WORK INSTRUCTIONS: Once you reach the line containing "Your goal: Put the" in the data below, restate each line word for word up to and including the one containing "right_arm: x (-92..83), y".

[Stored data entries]

◆ ◆ ◆ ◆ ◆ ◆ ◆

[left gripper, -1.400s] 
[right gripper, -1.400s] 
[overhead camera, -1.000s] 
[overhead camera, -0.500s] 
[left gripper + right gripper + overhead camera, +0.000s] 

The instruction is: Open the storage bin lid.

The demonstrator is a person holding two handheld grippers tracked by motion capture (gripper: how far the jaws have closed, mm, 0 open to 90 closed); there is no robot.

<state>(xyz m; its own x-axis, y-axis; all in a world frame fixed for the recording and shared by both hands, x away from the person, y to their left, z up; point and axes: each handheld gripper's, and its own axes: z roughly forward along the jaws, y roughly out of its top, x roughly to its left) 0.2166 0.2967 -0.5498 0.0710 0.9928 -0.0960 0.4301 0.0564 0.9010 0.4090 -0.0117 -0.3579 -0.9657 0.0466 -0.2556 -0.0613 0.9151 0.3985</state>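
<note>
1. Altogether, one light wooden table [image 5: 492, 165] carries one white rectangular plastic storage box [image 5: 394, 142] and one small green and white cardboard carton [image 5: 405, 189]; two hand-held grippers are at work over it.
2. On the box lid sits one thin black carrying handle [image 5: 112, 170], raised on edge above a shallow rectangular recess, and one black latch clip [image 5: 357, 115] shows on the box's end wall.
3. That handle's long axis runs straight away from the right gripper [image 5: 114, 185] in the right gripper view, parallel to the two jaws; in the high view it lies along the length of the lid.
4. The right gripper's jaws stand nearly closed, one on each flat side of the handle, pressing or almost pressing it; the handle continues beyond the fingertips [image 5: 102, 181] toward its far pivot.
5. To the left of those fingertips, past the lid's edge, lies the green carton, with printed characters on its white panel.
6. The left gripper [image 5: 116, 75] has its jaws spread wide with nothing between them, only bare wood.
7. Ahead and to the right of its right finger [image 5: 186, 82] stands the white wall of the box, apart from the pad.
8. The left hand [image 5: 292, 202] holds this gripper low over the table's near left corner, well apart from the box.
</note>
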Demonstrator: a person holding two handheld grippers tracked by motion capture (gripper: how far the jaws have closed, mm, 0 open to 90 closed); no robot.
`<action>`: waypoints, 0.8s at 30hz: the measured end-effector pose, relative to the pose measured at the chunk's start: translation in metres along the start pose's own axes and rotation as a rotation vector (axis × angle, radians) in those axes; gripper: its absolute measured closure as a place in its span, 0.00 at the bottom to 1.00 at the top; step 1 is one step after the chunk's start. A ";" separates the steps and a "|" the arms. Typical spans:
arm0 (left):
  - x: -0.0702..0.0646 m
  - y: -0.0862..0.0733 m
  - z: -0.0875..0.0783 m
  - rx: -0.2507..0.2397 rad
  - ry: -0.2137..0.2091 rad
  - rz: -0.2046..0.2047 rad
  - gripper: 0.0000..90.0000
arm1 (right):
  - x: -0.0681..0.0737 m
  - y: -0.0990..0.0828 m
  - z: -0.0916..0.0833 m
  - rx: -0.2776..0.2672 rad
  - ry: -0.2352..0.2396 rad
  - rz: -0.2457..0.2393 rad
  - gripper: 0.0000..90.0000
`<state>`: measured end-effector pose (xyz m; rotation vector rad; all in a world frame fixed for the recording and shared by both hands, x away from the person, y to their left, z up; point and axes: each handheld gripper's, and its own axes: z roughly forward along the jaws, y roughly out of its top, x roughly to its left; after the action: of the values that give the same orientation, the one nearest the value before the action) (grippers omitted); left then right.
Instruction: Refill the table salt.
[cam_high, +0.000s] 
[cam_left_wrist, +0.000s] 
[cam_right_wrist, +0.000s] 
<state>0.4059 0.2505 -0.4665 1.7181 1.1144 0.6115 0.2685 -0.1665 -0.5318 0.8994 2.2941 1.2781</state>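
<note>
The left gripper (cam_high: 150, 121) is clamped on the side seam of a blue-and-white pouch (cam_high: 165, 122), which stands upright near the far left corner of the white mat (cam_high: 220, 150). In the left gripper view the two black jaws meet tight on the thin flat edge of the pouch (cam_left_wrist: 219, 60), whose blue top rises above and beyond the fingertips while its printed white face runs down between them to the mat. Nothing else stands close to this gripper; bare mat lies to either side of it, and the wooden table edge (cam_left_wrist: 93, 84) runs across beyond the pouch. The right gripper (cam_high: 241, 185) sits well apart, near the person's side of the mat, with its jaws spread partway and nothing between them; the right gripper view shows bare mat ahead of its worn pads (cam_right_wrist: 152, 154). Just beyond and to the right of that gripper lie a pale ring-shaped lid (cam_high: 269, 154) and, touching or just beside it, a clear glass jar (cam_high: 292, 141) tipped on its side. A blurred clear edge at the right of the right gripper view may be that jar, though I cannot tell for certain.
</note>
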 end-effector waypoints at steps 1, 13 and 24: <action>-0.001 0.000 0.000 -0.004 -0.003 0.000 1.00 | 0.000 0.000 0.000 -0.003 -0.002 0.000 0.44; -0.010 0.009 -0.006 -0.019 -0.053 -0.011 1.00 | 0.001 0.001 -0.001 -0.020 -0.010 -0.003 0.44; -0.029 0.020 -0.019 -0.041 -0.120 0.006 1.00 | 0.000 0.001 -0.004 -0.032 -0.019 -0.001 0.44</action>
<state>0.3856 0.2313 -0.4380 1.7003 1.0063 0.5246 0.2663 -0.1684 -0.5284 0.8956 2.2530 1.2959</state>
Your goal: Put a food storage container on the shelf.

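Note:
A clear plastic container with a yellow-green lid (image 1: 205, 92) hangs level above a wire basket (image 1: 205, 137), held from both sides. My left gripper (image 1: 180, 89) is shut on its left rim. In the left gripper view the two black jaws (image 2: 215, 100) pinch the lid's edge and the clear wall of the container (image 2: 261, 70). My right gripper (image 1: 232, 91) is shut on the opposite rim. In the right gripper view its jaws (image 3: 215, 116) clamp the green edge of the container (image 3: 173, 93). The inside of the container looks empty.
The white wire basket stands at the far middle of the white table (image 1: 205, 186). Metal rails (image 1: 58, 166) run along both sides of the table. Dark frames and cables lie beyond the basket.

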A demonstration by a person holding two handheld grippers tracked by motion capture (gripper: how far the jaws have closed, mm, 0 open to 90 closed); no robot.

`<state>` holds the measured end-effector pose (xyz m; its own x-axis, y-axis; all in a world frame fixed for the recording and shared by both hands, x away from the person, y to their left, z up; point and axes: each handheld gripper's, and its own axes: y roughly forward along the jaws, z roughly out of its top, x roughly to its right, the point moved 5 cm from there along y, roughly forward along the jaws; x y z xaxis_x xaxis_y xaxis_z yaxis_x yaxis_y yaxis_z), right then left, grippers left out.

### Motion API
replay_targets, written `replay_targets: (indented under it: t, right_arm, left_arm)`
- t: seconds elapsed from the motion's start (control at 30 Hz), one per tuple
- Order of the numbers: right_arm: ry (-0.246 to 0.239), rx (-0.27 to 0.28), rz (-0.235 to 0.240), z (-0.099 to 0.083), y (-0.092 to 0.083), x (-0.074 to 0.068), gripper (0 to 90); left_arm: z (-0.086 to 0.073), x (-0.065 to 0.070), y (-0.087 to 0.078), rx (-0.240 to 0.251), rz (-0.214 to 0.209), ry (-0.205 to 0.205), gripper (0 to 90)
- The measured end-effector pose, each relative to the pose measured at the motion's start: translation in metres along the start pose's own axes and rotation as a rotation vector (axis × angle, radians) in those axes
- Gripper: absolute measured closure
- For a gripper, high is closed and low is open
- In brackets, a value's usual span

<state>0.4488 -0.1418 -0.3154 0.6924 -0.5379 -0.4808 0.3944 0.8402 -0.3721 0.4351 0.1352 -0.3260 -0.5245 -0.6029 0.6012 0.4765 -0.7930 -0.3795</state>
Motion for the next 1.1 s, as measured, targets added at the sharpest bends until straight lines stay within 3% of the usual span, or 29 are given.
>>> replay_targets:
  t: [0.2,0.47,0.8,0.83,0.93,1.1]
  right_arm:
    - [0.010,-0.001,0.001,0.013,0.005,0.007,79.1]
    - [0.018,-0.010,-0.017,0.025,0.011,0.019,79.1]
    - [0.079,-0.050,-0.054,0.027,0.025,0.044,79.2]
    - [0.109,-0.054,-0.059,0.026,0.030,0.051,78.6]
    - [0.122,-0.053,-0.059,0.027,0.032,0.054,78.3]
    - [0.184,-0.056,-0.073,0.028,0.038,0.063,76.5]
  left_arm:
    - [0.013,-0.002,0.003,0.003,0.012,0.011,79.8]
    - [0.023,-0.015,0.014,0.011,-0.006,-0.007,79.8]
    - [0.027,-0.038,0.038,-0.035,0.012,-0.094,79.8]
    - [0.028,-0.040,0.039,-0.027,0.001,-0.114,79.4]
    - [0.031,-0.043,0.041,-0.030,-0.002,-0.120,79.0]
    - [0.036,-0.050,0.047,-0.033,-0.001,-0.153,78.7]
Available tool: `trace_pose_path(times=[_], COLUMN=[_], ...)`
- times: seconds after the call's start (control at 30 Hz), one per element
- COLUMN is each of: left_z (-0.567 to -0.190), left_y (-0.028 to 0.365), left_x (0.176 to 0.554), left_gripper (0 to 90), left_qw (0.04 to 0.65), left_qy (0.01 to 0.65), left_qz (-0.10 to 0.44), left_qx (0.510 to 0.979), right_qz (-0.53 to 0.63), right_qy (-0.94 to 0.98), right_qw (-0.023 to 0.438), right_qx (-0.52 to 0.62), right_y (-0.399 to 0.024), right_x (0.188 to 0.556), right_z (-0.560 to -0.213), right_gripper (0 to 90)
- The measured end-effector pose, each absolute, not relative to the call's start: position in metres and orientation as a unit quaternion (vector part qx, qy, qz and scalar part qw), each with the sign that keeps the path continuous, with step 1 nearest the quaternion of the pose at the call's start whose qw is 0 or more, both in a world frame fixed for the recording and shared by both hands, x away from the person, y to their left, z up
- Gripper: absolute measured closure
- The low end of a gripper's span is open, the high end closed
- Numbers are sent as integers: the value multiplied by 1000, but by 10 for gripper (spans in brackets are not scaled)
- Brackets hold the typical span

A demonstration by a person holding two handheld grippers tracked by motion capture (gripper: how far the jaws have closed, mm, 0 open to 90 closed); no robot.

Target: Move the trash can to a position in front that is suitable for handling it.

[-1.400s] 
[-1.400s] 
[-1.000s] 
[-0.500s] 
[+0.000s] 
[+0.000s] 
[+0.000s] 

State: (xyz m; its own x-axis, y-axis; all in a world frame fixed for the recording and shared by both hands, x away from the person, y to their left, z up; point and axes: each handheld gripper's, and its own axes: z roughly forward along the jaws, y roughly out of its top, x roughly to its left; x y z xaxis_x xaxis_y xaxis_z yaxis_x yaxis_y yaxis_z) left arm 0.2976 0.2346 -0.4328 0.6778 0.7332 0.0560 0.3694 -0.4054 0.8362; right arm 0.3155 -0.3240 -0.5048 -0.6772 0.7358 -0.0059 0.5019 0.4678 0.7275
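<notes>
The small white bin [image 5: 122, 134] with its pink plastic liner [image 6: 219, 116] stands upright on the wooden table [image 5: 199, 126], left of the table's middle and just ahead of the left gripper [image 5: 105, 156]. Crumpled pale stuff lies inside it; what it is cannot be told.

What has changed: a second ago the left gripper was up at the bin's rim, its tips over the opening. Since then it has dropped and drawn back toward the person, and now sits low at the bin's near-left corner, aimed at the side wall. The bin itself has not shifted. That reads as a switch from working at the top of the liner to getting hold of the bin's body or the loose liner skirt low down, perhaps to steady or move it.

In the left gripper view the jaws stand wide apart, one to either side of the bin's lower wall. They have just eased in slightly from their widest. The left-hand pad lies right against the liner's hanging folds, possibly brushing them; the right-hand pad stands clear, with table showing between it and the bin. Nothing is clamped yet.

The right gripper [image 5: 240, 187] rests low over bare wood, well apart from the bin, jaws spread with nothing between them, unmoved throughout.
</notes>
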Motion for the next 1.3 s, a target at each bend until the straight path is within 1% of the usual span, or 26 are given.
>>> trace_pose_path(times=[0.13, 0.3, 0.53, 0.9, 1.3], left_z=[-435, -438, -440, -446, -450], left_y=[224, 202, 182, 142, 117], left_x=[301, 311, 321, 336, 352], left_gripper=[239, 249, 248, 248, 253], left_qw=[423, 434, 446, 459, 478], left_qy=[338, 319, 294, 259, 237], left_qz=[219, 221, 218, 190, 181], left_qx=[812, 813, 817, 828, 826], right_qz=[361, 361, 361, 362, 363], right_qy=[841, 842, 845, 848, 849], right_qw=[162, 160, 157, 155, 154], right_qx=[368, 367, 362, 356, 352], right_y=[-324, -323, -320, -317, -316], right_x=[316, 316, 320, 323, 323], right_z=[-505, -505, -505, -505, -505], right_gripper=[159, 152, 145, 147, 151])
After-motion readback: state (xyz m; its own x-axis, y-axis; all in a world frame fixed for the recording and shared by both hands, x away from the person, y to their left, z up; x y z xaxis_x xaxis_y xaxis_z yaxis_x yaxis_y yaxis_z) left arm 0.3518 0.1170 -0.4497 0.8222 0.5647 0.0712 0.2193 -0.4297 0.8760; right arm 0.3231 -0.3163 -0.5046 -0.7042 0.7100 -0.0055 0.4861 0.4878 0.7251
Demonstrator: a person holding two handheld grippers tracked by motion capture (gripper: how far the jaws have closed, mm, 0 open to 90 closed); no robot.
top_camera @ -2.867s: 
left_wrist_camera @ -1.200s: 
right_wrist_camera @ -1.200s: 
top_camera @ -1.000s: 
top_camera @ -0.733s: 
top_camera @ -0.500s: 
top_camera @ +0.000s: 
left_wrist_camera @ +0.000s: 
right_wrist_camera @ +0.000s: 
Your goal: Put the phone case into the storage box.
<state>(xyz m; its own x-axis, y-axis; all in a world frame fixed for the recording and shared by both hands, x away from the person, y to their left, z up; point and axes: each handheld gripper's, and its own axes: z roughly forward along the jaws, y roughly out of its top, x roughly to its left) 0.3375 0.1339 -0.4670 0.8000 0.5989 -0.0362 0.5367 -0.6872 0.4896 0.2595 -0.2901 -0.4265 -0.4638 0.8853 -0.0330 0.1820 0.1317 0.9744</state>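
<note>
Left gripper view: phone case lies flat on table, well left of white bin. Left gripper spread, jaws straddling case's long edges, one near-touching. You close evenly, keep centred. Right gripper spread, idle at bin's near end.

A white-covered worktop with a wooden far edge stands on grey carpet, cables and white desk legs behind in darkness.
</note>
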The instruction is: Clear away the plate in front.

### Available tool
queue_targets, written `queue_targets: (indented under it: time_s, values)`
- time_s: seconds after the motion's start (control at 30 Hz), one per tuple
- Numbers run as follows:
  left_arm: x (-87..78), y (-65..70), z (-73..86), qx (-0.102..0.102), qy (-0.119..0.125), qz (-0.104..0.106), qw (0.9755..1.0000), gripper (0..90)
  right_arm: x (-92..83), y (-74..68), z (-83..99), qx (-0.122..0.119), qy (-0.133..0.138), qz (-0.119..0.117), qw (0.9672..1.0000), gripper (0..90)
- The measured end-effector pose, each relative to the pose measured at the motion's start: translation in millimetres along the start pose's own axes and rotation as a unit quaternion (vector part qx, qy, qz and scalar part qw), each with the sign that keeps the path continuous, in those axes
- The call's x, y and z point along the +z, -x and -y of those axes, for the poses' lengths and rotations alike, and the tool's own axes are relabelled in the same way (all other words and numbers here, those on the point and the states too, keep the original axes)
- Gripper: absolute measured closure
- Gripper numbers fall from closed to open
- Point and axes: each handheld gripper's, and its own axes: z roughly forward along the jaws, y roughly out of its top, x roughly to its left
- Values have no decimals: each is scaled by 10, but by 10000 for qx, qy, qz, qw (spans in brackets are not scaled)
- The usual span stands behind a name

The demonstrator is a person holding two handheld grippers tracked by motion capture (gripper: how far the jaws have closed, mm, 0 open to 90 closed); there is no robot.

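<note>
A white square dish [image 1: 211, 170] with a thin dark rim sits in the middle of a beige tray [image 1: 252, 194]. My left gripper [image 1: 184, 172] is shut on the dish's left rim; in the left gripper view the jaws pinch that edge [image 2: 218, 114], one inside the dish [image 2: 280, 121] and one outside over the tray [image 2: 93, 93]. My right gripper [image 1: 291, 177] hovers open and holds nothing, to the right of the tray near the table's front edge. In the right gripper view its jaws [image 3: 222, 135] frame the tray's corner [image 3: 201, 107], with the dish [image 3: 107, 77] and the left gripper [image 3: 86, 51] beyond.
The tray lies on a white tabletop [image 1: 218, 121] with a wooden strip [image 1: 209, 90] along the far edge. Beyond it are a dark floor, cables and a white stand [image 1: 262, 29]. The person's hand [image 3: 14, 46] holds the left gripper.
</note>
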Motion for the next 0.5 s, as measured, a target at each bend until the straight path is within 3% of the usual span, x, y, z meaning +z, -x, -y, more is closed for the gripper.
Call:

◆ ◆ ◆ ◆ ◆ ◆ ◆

RESPONSE:
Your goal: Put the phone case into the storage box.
<state>(xyz m; its own x-axis, y-axis; all in a world frame fixed for the recording and shared by both hands, x away from the person, y to their left, z up; point and axes: each handheld gripper's, and its own axes: z roughly forward along the jaws, y roughly out of its top, x roughly to its left) 0.3375 0.1339 -0.4670 0.8000 0.5989 -0.0362 0.5367 -0.6872 0.4896 0.2595 -0.2901 -0.4265 -0.4638 0.8853 -0.0330 0.1820 0.1317 0.9744</state>
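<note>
Left gripper view: phone case lies flat on table, well left of white bin. Left gripper spread, jaws straddling case's long edges, one near-touching. You close evenly, keep centred. Right gripper spread, idle at bin's near end.

A white-covered worktop with a wooden far edge stands on grey carpet, cables and white desk legs behind in darkness.
</note>
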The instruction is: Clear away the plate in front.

### Available tool
queue_targets, written `queue_targets: (indented under it: time_s, values)`
- time_s: seconds after the motion's start (control at 30 Hz), one per tuple
- Numbers run as follows:
  left_arm: x (-87..78), y (-65..70), z (-73..86), qx (-0.102..0.102), qy (-0.119..0.125), qz (-0.104..0.106), qw (0.9755..1.0000), gripper (0..90)
  right_arm: x (-92..83), y (-74..68), z (-83..99), qx (-0.122..0.119), qy (-0.133..0.138), qz (-0.119..0.117), qw (0.9672..1.0000), gripper (0..90)

Nothing more is required for this answer.